For instance, IMO if you really want to do a good job of anything, it typically takes about 30 minutes (usually slightly over) to actually "get yourself in the right headspace" to do any quality/productive work on something. It doesn't matter if it's programming or writing some article; the same thing applies regardless of the actual task if it involves any kind of cohesive and sustained creative-narrative-analytical-stream. As such, 1 hour time slots are usually fairly pathetic as they're really not long enough to focus+concentrate AND still have enough time left over to get much of any consequence done. Also, even when you do get anything done in such timeslots, it's usually of such scrappy quality that upon reinspection during a "proper" chunk of time, the little that was done needs to be totally redone (it gets worse if several of these patchy bits got done on top of each other).
The other aspect of this is that knowing you need to be somewhere else at a certain time (i.e. a meeting, class, mealtime with others, or some other appointment) also tends to have a negative effect on overall productivity. On one hand, it's as if knowing that there's a impending distraction keeps part of the subconscious stuck in a "while (timeNotUp()) sleep(5);" loop, reducing overall cognitive power available to focus on the actual task at hand.
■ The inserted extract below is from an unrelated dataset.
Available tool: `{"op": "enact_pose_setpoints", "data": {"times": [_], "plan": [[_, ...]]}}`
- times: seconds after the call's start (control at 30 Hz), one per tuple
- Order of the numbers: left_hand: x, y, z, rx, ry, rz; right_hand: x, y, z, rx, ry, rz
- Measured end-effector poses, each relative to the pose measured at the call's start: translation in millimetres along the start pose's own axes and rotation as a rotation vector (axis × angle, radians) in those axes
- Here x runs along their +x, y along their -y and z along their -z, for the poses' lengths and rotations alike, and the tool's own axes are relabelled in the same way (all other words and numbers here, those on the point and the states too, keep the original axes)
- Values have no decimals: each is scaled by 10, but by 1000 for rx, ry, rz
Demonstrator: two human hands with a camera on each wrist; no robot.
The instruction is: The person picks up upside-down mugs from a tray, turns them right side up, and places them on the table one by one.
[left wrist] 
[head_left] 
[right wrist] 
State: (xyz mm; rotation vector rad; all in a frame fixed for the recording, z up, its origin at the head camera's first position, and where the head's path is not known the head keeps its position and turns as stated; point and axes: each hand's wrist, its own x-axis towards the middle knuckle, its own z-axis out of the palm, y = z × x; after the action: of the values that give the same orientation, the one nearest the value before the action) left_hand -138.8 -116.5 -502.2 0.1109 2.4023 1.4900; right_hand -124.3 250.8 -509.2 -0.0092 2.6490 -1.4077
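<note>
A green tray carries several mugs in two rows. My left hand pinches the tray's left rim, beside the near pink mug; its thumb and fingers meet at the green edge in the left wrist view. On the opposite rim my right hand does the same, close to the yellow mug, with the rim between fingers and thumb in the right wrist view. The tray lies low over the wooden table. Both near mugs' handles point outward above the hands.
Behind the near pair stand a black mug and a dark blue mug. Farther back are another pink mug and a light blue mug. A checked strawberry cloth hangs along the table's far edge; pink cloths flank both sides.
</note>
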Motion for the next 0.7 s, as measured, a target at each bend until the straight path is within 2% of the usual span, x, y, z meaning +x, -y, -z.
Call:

On the other hand, I guess that such predetermined distractions end up putting a bound on the amount of available time currently available for working on the thing (see #2) before the distraction occurs. This is then to be followed by a period of time before you're able to get back to your work where you'd left off, which includes:
1) the amount of time needed to leave your work and head off to attend to the distraction,
2) the amount of time actually spent attending to the distraction,
3) the amount of time taken to finish dealing with the distraction and return to your desk/workstation to attempt to resume work where you left off,
4) and finally, the amount of time it takes to settle back into a suitable frame of mind to continue work
For example, under the timetable this term, the length of such "distractions" (in this case, heading off to campus for lectures) actually ends up amounting to something like:
1) 15-20 minutes to get from home to lecture room - this includes getting changed and out of the house, driving to uni and trying to find parking, and getting into the building. Traffic conditions and nasty carpark situations can make this blow out a bit. The lower end of this range can be achieved by travelling between 50-55kmh including through a winding road littered with speed humps (apart from being a bit bumpy, it's generally not that bad to hit them at 40k). Walking instead takes 20 minutes to get from home to the middle of campus and an extra 5 minutes to get to the building (+ being exhausted when you get there), totalling up over half an hour to get there.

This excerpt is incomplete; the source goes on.